**Problem to work on:** From the entries that follow, list every line in which the string "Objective" appears.

************

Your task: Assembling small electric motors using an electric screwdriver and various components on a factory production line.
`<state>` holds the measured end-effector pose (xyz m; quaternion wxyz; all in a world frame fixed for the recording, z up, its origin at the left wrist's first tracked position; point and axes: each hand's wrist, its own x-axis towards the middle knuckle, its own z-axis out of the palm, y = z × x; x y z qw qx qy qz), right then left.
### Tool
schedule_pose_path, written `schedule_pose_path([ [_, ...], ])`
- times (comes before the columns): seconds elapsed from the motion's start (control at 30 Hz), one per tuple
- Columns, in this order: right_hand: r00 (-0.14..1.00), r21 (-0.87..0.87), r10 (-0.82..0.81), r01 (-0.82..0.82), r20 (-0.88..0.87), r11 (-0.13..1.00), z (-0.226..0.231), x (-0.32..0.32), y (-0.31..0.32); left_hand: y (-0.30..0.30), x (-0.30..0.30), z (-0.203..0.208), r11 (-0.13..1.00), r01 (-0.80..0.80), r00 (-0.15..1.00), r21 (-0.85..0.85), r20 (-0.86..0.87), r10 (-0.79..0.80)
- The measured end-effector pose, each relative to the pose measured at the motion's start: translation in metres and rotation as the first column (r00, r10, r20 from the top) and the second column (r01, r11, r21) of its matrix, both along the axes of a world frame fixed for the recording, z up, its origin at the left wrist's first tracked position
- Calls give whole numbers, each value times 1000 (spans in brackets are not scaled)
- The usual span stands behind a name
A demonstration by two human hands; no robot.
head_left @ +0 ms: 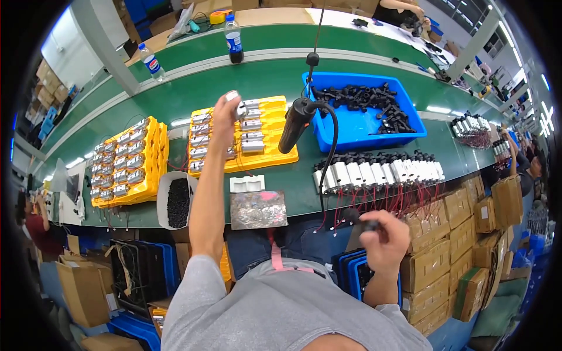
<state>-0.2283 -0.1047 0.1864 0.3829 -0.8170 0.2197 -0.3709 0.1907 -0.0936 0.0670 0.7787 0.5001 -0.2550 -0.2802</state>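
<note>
Nearest me, my right hand sits at the desk's front edge, fingers wrapped tight round a small dark part, just below the row of white motors with red leads. My left hand reaches out over the yellow tray, fingers pinched on one silver-and-white motor above its filled slots. I judge the hanging black screwdriver, just right of that tray, could snag my left arm's return and knock the motor loose.
</note>
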Motion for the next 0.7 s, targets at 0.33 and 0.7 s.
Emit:
schedule_pose_path([
  [0.33, 849, 379, 516, -518, 117, 767, -57, 82, 10, 187, -152, 47, 999, -8, 980, 50, 199, -2],
  [0.7, 754, 641, 639, -569, 156, 515, -74, 142, 39, 204, -217, 28, 915, 7, 974, 405, 205, -98],
])
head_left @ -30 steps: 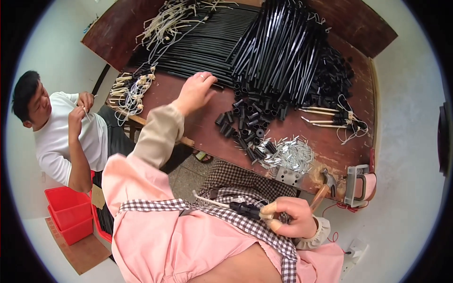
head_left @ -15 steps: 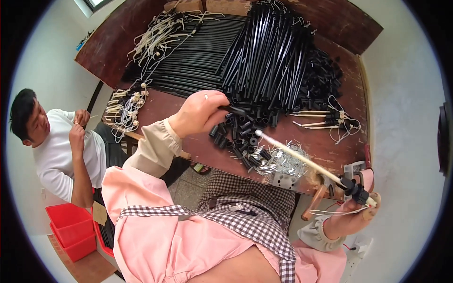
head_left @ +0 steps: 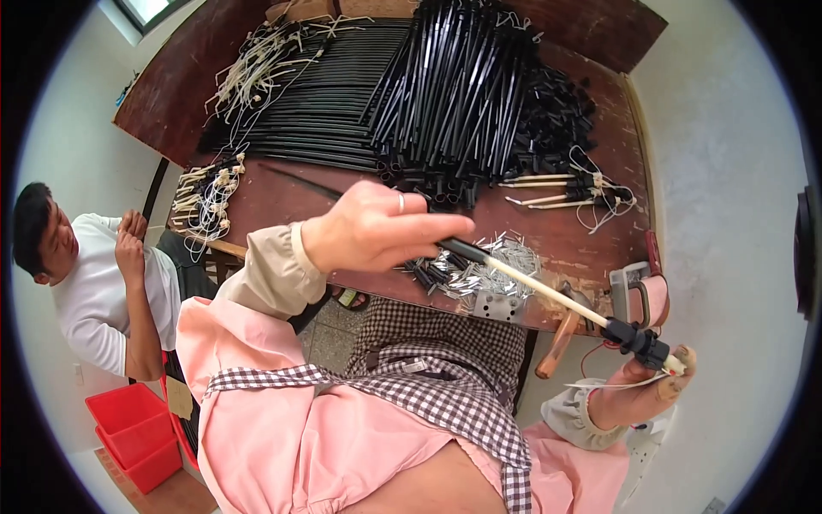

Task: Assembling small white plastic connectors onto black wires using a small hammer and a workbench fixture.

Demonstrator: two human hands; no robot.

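Observation:
My left hand (head_left: 368, 227) is closed around a long, thin black tube (head_left: 463, 249) above the table's front part. The tube slants from upper left to lower right, and its near end meets a cream-coloured rod (head_left: 548, 293). Whether the rod's white tip sits inside the tube is hard to make out. On the right, my right hand (head_left: 642, 392) grips the other end of the rod. A ribbed black fitting (head_left: 635, 340) encircles the rod by my fingers, and a thin white cord (head_left: 608, 385) trails there. Below the tube lies a pile of small metal pins (head_left: 507, 257).
Long black tubes (head_left: 454, 94) cover the back of the brown table (head_left: 591, 253), with short black sleeves (head_left: 552, 116) beside them. Corded rods (head_left: 548, 182) lie at the right. A wooden-handled hammer (head_left: 556, 344) overhangs the front edge. At left sits a person (head_left: 111, 283) near red bins (head_left: 133, 420).
My left hand has moved right and down, bringing a long black tube against the rod's tip, which was bare before. My right hand keeps its hold on the rod.

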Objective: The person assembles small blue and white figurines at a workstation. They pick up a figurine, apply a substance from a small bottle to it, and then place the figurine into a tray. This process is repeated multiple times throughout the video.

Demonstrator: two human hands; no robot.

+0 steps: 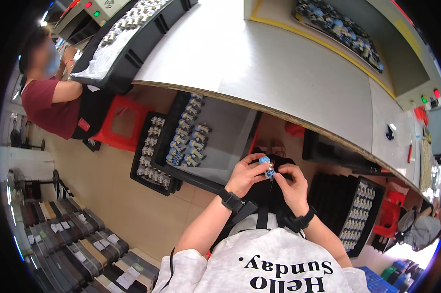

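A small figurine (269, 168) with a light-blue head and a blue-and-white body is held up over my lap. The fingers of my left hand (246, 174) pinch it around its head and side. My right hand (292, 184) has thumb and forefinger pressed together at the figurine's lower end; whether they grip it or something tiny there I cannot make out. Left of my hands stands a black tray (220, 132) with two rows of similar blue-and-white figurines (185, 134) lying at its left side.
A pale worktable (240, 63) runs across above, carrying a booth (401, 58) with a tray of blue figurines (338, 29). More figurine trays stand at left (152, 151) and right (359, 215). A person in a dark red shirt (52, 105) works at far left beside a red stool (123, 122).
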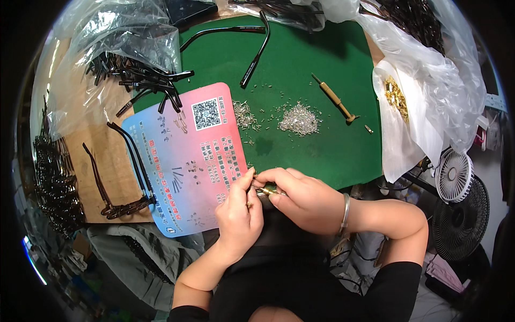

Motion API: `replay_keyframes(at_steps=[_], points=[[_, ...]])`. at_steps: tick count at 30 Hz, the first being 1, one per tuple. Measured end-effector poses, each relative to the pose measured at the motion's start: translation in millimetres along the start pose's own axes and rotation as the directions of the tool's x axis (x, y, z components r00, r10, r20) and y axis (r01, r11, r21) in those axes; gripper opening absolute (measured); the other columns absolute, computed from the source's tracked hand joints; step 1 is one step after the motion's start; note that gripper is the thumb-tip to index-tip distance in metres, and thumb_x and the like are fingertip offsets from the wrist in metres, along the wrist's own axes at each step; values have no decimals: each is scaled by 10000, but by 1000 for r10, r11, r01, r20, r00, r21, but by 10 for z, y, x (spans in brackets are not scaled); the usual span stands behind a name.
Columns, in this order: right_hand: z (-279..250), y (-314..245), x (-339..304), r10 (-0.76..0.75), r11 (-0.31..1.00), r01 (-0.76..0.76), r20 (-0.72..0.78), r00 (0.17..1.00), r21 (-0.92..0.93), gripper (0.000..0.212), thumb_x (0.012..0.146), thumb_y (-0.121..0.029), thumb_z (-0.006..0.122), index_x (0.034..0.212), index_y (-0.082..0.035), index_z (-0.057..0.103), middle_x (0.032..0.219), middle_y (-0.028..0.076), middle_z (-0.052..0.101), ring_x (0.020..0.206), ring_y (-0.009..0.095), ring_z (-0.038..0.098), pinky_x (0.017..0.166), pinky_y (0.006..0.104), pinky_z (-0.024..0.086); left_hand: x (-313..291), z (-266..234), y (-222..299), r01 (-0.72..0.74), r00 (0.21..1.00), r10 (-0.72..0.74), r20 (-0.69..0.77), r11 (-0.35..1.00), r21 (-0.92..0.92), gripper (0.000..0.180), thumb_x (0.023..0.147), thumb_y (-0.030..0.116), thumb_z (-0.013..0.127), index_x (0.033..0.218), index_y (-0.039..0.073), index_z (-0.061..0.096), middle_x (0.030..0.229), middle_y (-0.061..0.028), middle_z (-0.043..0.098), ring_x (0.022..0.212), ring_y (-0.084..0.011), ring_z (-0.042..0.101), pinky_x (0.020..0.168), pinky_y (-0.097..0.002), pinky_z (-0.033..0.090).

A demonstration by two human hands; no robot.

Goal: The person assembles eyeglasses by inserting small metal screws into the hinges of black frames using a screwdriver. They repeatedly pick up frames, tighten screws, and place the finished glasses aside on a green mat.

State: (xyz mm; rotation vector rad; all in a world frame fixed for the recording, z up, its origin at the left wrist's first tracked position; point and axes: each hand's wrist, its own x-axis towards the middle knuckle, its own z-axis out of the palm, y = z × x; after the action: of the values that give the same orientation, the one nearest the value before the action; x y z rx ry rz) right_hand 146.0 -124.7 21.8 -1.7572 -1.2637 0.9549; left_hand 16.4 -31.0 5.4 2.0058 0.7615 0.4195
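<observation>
At the near edge of the green mat, my left hand [238, 217] and my right hand [308, 201] meet, fingertips almost touching. A small shiny gold metal piece [266, 190] shows between them, pinched by the right thumb and fingers. My left thumb and index finger are pressed together beside it; what they grip is mostly hidden. Beyond the hands lie a heap of tiny silver screws [299, 119] and a smaller pile of short metal pins [245, 115]. A brass-handled screwdriver [333, 98] rests farther right on the mat.
Under my left hand is a pink-and-blue printed mat [155, 139] with tiny parts on it. Black glasses temples [155, 86] are heaped at the far left; an assembled-looking frame [123, 206] lies nearer. A white bag [394, 134] holds gold parts [395, 99]. Fans [454, 174] stand right.
</observation>
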Motion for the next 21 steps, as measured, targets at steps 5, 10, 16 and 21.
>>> replay_keyframes(at_steps=[5,10,16,21], points=[[-359,-281,268,474,623,-705,553,685,339,339,933,-164,369,1258,-94,435,767,22,523,525,86,517,474,241,455,17,1,-45,-53,998,53,-29,999,7,273,822,-59,536,1093,-41,552,870,-192,639,692,-264,657,590,-305,511],[-340,-278,309,502,634,-717,550,667,291,336,938,-165,375,1256,-69,426,755,29,528,511,87,511,463,246,446,23,-42,-16,64,996,-62,56,997,-30,258,855,-46,505,1111,-48,540,943,-168,643,798,-206,651,715,-283,503],[-303,-262,305,452,757,-599,453,769,260,278,913,-165,408,1133,-1,454,957,214,596,851,306,599,715,355,484,41,-65,-22,63,995,-58,84,996,-59,261,851,-47,510,1110,-47,542,946,-166,645,828,-212,654,735,-284,502],[-41,30,172,153,982,-164,120,981,90,293,893,-131,494,1178,-61,490,817,90,555,538,155,572,485,292,476,52,-45,-11,62,993,-57,102,996,-56,267,848,-43,519,1114,-52,542,961,-170,644,841,-212,654,747,-287,502]])
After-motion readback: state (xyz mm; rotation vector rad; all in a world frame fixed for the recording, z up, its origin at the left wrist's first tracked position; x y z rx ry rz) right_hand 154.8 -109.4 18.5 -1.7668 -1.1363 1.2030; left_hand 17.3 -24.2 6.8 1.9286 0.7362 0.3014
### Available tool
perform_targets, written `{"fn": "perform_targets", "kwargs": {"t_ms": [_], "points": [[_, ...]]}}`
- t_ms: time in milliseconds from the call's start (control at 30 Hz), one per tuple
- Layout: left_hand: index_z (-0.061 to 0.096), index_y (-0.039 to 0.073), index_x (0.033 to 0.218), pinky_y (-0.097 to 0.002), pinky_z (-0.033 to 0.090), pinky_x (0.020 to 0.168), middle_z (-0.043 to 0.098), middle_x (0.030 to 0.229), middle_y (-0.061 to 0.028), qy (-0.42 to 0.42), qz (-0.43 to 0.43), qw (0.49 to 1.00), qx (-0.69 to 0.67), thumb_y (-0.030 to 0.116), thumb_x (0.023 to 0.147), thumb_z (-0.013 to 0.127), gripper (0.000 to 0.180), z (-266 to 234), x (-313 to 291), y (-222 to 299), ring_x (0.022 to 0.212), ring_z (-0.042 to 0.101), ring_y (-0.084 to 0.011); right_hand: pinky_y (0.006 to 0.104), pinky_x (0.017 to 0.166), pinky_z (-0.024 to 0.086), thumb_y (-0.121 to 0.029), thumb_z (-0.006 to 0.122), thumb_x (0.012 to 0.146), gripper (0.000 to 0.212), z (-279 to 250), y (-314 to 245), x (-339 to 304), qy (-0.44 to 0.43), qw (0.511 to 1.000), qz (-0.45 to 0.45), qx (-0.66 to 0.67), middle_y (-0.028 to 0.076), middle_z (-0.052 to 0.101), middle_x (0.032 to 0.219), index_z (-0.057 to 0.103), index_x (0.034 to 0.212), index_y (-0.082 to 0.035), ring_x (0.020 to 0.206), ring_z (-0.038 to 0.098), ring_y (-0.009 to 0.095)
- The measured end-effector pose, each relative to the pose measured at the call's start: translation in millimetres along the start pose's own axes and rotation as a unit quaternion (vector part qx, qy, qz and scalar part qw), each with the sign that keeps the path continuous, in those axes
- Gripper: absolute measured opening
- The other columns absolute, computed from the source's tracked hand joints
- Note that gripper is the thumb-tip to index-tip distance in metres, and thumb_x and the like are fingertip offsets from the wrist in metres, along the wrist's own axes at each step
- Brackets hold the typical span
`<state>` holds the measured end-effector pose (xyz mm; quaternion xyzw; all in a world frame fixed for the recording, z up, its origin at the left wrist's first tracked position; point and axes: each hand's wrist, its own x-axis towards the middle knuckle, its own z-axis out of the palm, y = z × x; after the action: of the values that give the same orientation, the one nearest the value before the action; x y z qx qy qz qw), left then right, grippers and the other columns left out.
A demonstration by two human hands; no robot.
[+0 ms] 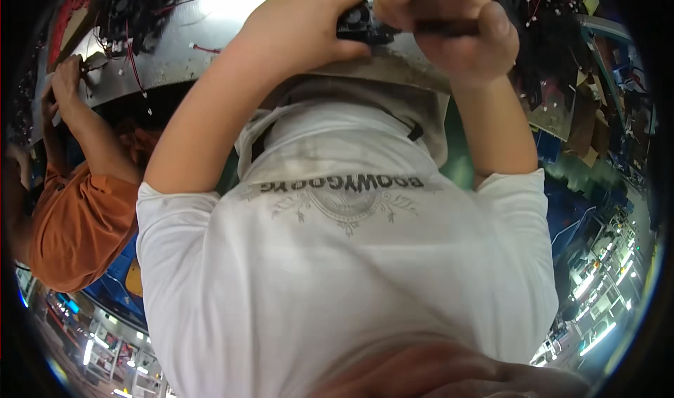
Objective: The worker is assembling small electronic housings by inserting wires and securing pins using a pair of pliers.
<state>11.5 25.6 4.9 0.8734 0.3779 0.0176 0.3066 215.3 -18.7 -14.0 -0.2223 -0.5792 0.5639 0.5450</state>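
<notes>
On the metal worktop (232,11), near its front edge, lies a small black cooling fan (353,23). My left hand (312,24) grips it from the left, with the thumb on the near side and the fingers on the far side. Just to the right, my right hand (463,36) is closed around a dark tool (446,28), raised and close to the fan. Motion blur and the fingers hide what kind of tool it is, and whether its tip touches the fan.
More black fans (126,4) with thin wires sit at the far left. A red lead with a white connector (205,49) lies left of my forearm. Dark wired parts (551,68) crowd the right side. A co-worker in an orange shirt (84,222) has hands at the worktop's left end.
</notes>
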Motion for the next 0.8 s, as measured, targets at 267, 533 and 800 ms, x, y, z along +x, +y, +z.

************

**Response box:**
Objective: The person assembles small blue and white figurines at a workstation. They pick up a figurine, apply a substance from a small bottle to it, and then place the figurine into a tray. This process is repeated multiple times throughout the video.
Objective: The worker is assembling small electronic housings by inserting wires and securing pins using a pair of pliers.

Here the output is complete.